This repository is the artifact for the OSDI'25 paper titled
Low End-to-End Latency atop a Speculative Shared Log with Fix-Ante Ordering
Shreesha G. Bhat, Tony Hong, Xuhao Luo, Jiyu Hu, Aishwarya Ganesan, Ramnatthan Alagappan
This repository builds on the publicly available artifact for scalog
Belfast is a distributed system that contains multiple components, namely a sequencing layer, storage shards, clients and a discovery service. For a minimal setup a cluster with 6 nodes suffices (3 (sequencer nodes) + 2 (two storage shards with discovery service) + 1 (client)). However, for full reproduction of all the experiments in a paper, a cluster with 16 nodes is required. For ease of setup, we request that the source code and binaries be hosted on a network file-system such as NFS/AFS so that all the nodes in this system can share them. From this point on, we assume that the repository is cloned on a shared file-system mounted at /sharedfs
, all paths in this readme are relative to the root of the repository at /sharedfs/speclog-artifact
. We also assume that each node (node0
to node15
) contains a local disk mounted at /data
. Additionally, we assume that ssh connections can be established from any node to the others.

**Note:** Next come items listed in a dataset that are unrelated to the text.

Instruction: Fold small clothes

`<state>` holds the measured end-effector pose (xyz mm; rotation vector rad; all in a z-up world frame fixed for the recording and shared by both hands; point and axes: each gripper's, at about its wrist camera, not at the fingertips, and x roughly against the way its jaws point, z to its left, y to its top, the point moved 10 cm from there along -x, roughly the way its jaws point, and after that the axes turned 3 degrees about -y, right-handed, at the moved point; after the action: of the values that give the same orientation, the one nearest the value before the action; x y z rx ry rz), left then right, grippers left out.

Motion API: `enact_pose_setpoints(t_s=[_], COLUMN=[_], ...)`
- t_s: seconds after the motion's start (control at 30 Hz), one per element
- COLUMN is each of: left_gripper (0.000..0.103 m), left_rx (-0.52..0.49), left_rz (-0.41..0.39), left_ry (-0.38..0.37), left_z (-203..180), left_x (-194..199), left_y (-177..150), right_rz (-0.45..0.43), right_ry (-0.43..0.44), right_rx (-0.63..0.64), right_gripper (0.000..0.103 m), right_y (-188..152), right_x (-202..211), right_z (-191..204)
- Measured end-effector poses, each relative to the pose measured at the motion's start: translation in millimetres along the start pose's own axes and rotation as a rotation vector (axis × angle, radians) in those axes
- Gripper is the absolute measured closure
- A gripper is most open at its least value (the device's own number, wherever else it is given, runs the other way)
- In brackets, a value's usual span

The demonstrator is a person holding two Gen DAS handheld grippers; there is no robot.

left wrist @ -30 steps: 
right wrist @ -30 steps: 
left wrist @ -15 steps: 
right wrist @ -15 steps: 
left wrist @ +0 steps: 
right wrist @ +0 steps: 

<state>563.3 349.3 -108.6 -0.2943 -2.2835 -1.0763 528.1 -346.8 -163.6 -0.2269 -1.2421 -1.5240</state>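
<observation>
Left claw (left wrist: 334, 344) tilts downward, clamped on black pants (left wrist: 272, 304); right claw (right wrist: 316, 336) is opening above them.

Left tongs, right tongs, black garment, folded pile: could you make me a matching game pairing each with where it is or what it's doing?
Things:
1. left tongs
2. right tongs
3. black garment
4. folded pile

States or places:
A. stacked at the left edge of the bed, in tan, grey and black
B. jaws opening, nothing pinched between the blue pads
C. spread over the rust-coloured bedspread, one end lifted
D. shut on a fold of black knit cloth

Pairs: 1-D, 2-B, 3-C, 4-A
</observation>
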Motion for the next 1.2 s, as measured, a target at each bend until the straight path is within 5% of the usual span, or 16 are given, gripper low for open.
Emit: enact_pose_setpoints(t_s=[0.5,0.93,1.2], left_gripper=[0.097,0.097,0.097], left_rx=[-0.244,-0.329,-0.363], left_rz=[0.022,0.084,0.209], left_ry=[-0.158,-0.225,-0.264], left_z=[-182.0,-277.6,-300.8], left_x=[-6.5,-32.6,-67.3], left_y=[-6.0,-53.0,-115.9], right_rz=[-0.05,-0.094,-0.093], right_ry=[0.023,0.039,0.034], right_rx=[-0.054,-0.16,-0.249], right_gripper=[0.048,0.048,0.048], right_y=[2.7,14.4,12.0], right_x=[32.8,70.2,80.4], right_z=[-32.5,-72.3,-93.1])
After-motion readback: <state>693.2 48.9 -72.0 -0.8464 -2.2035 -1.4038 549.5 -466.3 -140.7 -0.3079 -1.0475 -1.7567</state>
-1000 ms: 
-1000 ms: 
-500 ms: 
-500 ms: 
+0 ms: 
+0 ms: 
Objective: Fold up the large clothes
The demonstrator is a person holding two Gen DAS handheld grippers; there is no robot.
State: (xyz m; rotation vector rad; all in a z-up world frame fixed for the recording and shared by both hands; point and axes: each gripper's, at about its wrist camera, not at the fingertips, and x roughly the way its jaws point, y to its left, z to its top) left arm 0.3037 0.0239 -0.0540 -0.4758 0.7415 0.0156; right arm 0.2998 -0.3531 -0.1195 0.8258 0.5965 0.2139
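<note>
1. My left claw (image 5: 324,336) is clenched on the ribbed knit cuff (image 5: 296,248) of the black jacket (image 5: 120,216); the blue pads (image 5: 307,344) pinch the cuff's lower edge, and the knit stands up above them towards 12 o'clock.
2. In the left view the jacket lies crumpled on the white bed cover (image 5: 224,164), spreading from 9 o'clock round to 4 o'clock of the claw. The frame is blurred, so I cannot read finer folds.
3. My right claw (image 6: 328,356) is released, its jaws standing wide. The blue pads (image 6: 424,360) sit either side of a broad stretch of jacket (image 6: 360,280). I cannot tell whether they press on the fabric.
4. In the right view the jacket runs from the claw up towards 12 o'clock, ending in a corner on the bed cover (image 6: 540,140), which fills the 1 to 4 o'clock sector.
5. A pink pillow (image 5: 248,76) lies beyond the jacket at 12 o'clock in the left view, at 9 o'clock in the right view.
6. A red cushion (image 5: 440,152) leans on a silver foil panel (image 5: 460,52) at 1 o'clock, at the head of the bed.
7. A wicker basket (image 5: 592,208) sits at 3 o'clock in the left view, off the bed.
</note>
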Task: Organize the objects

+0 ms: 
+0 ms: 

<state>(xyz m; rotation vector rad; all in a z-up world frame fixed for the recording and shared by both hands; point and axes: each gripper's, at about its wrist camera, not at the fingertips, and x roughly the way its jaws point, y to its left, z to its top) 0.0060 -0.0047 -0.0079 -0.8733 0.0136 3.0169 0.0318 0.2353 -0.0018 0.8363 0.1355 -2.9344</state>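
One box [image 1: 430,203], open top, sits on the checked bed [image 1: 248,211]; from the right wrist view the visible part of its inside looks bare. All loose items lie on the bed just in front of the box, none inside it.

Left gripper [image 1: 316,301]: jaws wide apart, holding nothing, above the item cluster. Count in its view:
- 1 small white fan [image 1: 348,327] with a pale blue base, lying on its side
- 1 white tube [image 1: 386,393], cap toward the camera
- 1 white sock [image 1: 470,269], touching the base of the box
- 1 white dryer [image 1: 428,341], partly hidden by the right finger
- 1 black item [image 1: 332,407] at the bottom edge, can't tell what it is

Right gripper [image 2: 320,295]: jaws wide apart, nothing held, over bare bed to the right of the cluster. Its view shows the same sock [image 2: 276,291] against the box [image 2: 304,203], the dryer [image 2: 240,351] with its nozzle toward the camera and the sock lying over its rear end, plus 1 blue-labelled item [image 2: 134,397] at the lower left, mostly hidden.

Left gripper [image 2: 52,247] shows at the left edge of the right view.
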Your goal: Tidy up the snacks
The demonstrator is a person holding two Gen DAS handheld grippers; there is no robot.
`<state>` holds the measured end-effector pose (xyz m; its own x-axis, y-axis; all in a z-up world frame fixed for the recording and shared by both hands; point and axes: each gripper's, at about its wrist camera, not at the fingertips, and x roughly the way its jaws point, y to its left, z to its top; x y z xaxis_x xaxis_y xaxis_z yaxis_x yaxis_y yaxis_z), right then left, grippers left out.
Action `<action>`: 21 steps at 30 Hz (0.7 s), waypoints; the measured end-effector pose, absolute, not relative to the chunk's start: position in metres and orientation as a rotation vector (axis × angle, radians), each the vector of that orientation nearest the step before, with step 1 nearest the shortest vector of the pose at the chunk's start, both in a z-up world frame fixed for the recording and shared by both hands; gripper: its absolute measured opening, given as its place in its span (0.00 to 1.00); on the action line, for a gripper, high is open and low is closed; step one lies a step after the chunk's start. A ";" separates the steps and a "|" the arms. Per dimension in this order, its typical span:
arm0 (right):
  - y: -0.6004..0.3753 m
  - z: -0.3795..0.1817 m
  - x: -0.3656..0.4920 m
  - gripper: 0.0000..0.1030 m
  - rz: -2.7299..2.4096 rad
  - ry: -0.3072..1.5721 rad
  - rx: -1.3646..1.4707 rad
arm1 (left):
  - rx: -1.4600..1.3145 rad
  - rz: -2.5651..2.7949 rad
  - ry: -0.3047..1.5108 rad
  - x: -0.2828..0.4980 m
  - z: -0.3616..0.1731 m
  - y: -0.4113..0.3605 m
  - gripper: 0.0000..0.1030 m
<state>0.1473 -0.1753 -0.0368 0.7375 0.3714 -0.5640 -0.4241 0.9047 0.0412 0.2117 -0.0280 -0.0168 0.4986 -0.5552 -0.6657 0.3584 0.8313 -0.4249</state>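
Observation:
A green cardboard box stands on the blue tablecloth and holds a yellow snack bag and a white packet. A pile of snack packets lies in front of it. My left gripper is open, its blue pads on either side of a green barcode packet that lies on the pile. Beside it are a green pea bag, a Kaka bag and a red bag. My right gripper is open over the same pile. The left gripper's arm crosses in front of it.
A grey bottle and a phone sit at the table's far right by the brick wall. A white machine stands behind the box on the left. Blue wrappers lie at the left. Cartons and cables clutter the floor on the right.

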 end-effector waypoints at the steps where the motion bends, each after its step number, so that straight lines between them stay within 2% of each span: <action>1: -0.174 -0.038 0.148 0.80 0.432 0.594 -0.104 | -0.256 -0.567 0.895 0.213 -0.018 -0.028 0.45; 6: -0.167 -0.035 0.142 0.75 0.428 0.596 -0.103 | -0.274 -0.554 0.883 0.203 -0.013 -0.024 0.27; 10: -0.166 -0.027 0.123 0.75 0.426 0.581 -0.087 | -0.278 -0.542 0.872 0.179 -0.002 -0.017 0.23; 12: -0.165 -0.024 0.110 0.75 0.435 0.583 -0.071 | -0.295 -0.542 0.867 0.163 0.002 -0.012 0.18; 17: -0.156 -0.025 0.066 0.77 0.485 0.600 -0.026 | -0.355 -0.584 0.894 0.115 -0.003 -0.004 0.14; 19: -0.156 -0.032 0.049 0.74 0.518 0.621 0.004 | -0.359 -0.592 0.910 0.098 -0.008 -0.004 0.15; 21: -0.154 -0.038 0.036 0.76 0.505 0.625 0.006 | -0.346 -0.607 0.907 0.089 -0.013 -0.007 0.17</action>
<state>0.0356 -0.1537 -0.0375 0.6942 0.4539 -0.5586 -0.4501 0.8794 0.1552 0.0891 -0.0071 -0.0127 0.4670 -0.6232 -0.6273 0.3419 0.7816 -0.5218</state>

A distributed file system such as NFS/AFS is used to host the program binary, configuration and scripts consistently across the servers. Therefore, it only simplifies the development and experimental cycle, and is not fundamental to Belfast. For CloudLab-based setups note that CloudLab already provides NFS-based sharing as part of the /proj
heirarchy.
Create a .env
file at benchmarking/scripts
based on the template in benchmarking/scripts/.env.example
.
NOTE: Before running any script below, ensure that the environment variables are loaded. If not, do so by running:
source /sharedfs/speclog-artifact/benchmarking/scripts/.env
Run the following steps to install all the required dependencies on all the nodes
ssh node0
cd /sharedfs/speclog-artifact/benchmarking/scripts
./run_script_on_all.sh ./install_go.sh
# restart bash and reload the environment
exec bash
source /sharedfs/speclog-artifact/benchmarking/scripts/.env
node0
will be used to generate the plots from the paper for which we require some additional python libraries and dependencies which can be installed as follows
ssh node0
cd /sharedfs/speclog-artifact/benchmarking/scripts
pip install -r requirements.txt
# install fonts
sudo apt-get install msttcorefonts -qq -y # needs manual acknowledgement
# create a logs directory
cd ..
mkdir logs
To compile the Belfast binary, run the following
ssh node0
cd /sharedfs/speclog-artifact
go build
go mod vendor
All scripts are available in the benchmarking/scripts
sub-directory. Some important ones are listed below
common.sh
contains various functions to setup the ordering layer, data shards, start the clients and collect the resultsrun_script_*
is a helper to run any local script on a set of specific nodes simultaneouslyrun_*.sh
scripts run specific experiments from the paperanalyze*
contains python scripts/jupyter notebooks to analyze experimental results
To run a simple experiment to check whether the setup was successful, run the following command
cd /sharedfs/speclog-artifact/benchmarking/scripts
./run_e2e.sh
This script runs a simple e2e benchmark for 1 minute by first setting up a Belfast cluster with 2 storage shards and 3 sequencing layer nodes. Two client nodes are subsequently spawned. Each client node hosts 10 append clients and 1 consumer connected to one storage shard. Each append client appends 4k records at a rate of 1000/sec and each consumer runs a fake compute operation of 1ms/op. Once the experiment terminates, the result files are accumulated in /sharedfs/speclog-artifact/benchmarking/results/e2e_1000
. These results can be analyzed through the following command
cd /sharedfs/speclog-artifact/benchmarking/scripts
python3 analyze_e2e.py
The result of the above should look something like this
results for computation time 1000 us
statistic/metric, latency (us)
mean, 2950.13
p50, 2823.00
p99, 5062.00
total throughput, 19927.97
statistic/metric, delivery latency (us), compute latency (us), confirm latency (us), e2e latency (us), queuing delay (us)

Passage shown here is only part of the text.